Ожесточенно мотая подбородком и ругаясь, начальник отдела просматривал и подписывал лежавшие перед ним на столе бумаги. По другую сторону стола сидел и молчал Холмин, по обыкновению погруженный в раздумье о «руке Майора Громова».
Под руки начальника отдела попалась ежедневная сводка из Уголовного розыска. Он пробежал ее глазами и раздраженно отбросил в сторону.
— Вот тоже работнички. Присылают мне всякую чепуху. Обнаружен труп с обгорелым лицом. Кому это нужно? Вместо того, чтобы помочь нам в борьбе с врагами народа, они занимаются исключительно уголовщиной.
Холмин протянул руку к сводке.
— Разрешите взглянуть?
— Пожалуйста, если вас интересует эта галиматья…
В сводке, среди сообщений об арестах, кражах, драках и случаях хулиганства, было и краткое описание не совсем обычного убийства, вызвавшее недовольство Бадмаева. Колхозный пастух, разыскивая отбившуюся от стада корову, обнаружил труп человека в лесу, близ железной дороги, в шести километрах от города. Труп лежал вытянувшись вниз лицом, причем его голова и прижатые к подбородку руки были вдавлены в золу давно погасшего костра. Об этом колхозник заявил милиции и был ею арестован «впредь до выяснения».
Прибывшие к месту нахождения трупа, агент. Уголовного розыска Ковалев и судебно-медицинский эксперт, установили следующее: Человек, в карманах одежды которого не оказалось никаких документов, удостоверяющих его личность, был задушен, а затем положен лицом в костер. Его лицо обгорело до неузнаваемости; сильно обгорели и кисти рук. Верхняя одежда на трупе старая, потрепанная и грязная, но белье дорогое и ни разу не стиранное. С момента убийства прошло не меньше двух недель, что определяется степенью разложения тела.

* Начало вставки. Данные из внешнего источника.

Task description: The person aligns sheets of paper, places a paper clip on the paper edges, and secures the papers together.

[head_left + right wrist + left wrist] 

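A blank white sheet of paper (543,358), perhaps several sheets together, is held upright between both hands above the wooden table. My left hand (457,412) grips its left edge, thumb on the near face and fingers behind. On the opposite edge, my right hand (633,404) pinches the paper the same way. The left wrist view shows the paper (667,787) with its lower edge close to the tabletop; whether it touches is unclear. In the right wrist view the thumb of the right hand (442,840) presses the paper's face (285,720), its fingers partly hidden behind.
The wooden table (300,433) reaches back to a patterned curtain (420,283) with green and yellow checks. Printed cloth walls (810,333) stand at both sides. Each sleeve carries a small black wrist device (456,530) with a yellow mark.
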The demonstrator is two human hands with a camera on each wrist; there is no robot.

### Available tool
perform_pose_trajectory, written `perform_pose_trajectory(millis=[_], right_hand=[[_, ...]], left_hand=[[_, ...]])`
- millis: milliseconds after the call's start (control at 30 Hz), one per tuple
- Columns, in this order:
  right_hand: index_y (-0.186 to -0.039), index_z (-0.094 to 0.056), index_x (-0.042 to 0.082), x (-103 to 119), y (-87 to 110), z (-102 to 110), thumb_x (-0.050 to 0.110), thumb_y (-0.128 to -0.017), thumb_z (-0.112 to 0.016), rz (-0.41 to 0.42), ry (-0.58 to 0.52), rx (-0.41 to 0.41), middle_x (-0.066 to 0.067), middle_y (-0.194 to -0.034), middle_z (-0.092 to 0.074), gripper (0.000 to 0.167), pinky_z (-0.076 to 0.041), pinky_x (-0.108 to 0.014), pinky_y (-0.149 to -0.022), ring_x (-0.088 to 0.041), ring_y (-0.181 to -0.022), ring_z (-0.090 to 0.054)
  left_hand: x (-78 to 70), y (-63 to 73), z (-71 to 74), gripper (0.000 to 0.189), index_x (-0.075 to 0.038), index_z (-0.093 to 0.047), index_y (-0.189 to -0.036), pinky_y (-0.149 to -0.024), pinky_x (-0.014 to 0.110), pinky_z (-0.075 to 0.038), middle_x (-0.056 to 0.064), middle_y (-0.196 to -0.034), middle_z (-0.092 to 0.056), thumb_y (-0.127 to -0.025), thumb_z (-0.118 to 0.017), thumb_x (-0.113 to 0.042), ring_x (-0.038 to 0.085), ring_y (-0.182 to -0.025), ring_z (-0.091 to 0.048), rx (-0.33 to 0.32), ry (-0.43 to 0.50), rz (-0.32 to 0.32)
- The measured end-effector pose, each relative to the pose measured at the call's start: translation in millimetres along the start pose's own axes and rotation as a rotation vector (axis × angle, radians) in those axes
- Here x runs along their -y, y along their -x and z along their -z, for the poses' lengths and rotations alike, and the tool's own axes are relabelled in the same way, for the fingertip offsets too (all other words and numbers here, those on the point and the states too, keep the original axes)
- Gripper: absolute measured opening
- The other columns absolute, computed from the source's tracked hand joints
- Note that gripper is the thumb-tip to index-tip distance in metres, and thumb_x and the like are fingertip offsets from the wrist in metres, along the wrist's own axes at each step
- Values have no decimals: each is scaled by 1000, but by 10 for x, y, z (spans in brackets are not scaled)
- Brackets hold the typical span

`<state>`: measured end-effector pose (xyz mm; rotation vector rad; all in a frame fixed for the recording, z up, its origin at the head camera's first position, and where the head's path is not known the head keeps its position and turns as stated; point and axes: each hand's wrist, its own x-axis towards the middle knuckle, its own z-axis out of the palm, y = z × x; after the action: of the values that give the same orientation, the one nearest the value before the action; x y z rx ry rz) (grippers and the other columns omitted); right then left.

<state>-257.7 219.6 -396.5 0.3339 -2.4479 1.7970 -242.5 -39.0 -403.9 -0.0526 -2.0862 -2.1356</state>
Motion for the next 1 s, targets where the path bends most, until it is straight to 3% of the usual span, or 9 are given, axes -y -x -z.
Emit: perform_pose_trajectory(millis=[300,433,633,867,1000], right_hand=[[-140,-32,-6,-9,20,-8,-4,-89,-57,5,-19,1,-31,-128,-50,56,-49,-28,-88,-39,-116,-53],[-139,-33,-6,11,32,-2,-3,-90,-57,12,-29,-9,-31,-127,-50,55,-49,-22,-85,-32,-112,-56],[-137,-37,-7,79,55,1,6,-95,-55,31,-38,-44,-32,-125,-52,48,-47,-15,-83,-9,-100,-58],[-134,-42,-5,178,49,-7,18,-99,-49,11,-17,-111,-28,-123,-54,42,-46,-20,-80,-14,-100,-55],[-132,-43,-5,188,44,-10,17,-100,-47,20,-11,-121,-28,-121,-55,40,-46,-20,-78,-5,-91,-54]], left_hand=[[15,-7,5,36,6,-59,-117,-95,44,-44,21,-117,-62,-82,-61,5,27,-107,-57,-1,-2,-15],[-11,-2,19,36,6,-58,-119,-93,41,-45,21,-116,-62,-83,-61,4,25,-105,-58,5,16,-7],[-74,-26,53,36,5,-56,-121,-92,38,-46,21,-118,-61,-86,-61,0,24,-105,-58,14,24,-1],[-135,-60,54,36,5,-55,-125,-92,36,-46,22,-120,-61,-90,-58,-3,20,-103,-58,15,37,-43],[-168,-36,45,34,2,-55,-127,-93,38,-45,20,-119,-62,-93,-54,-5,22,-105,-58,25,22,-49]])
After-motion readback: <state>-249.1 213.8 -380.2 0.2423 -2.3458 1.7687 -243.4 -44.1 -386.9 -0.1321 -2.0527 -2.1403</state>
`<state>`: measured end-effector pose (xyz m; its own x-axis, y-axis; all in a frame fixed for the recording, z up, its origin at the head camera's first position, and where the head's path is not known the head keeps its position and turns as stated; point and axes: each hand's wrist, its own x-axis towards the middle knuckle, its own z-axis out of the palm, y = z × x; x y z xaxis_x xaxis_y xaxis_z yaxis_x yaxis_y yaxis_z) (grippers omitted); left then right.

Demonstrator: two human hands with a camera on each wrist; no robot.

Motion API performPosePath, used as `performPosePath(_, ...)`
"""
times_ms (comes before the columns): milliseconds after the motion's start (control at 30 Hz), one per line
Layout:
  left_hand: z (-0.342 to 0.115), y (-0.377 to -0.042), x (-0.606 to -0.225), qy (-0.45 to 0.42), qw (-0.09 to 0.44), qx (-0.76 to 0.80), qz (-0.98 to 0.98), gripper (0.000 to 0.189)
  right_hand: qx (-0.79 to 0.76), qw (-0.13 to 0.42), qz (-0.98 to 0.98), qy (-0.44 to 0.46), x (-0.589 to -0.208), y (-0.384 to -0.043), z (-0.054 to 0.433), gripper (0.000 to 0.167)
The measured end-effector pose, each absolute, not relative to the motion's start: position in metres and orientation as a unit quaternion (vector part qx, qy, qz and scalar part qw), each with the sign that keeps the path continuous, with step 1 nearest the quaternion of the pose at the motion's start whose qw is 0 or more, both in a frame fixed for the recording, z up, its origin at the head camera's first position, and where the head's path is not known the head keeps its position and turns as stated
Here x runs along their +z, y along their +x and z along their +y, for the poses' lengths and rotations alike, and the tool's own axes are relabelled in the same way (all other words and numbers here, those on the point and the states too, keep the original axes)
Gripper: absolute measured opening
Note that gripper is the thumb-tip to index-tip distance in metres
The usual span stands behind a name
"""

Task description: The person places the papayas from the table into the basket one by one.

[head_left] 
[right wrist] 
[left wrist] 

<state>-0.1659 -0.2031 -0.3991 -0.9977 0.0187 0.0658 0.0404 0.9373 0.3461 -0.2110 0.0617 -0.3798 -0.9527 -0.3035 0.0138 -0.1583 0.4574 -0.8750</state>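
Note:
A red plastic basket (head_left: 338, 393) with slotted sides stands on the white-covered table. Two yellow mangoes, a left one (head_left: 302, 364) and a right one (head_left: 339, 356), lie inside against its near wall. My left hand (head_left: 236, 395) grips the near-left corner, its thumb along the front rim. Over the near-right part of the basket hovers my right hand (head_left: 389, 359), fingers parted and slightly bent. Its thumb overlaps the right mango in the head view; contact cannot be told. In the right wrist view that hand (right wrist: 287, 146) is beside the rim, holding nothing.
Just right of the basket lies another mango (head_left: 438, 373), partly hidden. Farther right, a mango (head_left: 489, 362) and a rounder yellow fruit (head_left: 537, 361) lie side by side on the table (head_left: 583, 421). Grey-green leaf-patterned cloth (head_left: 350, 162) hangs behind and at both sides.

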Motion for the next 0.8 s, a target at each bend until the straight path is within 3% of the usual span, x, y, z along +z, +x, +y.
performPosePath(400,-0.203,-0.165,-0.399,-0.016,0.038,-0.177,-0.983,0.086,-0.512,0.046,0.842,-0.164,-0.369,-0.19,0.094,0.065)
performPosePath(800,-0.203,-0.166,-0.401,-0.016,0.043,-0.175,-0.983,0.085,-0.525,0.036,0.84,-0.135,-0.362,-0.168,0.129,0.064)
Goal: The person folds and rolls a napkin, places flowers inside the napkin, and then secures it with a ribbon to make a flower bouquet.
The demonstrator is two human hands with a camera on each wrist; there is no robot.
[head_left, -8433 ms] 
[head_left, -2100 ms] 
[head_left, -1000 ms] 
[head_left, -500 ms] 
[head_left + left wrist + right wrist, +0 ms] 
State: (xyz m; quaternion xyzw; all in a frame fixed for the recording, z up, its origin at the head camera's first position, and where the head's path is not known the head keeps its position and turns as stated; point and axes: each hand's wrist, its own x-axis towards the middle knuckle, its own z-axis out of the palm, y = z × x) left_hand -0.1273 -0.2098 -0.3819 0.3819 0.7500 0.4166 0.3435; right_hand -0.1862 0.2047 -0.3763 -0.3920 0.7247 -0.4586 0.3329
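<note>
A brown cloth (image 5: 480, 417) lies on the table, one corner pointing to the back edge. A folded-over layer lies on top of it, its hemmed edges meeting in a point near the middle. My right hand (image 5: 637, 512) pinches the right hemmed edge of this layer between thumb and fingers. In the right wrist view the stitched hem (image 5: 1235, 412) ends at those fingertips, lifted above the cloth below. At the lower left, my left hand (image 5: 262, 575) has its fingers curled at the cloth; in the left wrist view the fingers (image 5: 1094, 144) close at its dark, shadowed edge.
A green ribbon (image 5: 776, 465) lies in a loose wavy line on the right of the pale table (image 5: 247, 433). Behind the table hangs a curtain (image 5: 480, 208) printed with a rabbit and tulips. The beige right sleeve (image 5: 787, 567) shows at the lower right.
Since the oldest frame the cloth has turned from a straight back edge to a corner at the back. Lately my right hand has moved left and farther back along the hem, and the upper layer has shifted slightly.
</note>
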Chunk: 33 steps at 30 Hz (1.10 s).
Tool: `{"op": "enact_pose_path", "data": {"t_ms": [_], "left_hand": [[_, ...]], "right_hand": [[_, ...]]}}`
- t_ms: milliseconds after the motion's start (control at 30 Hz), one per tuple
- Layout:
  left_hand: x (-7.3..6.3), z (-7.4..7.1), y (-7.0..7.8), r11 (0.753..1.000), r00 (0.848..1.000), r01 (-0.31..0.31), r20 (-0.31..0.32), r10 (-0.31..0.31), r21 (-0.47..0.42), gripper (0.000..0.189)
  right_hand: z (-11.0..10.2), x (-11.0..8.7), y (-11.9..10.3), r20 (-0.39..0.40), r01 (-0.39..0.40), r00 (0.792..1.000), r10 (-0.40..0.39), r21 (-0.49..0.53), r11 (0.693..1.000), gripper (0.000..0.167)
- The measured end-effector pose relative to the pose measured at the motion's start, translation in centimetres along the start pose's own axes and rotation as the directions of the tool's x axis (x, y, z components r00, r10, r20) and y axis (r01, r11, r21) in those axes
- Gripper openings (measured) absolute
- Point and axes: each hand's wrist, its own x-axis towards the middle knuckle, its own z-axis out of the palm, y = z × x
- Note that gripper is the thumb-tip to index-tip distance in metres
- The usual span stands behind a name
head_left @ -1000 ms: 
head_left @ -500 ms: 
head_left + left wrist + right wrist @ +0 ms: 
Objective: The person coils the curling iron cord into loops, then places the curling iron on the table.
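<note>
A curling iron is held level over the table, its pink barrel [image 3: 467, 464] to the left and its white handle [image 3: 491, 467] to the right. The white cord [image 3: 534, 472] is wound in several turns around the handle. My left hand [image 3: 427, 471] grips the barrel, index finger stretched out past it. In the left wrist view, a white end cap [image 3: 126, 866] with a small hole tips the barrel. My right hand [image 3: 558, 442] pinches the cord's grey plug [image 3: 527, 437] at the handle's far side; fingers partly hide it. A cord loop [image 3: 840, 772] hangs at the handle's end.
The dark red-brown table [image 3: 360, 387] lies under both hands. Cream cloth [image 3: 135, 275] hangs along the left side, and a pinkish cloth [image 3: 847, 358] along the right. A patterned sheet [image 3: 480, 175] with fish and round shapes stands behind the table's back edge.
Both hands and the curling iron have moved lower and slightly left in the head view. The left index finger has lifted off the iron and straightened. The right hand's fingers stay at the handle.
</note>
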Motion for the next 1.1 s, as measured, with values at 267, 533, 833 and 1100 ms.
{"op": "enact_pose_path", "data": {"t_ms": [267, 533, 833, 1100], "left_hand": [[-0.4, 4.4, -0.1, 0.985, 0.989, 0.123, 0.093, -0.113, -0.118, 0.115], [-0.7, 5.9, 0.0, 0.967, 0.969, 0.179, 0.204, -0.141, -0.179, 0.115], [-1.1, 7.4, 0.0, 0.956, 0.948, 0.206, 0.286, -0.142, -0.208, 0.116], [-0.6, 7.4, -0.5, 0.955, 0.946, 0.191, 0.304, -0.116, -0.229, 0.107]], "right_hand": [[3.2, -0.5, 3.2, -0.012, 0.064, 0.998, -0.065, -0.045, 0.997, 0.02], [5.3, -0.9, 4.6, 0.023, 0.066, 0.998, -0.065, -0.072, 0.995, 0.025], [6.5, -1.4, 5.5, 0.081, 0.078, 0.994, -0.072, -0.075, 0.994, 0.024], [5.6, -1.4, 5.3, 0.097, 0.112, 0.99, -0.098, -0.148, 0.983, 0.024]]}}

— Интересное дело, — сказал Холмин, возвращая сводку Бадмаеву. — Следовало бы осмотреть этот труп.
Начальник отдела с досадой отмахнулся от него.
— У меня и без этой уголовщины дел хватает. Да и вам не советую в нее впутываться… Ищите мне «руку»! И не вздумайте сбежать, как этот растреклятый Вовушев.
— Не беспокойтесь. Пока по вашему отделу бродят призраки, я только за ними стараюсь бегать. Не дальше. — заверил его Холмин…
* * *Полковник Гундосов, которому Холмин сообщил о страшной находке в лесу, заинтересовался ею. Даже глаза его на миг стали менее холодными, загоревшись, — как показалось Холмину, — каким-то напряженным и беспокойным любопытством.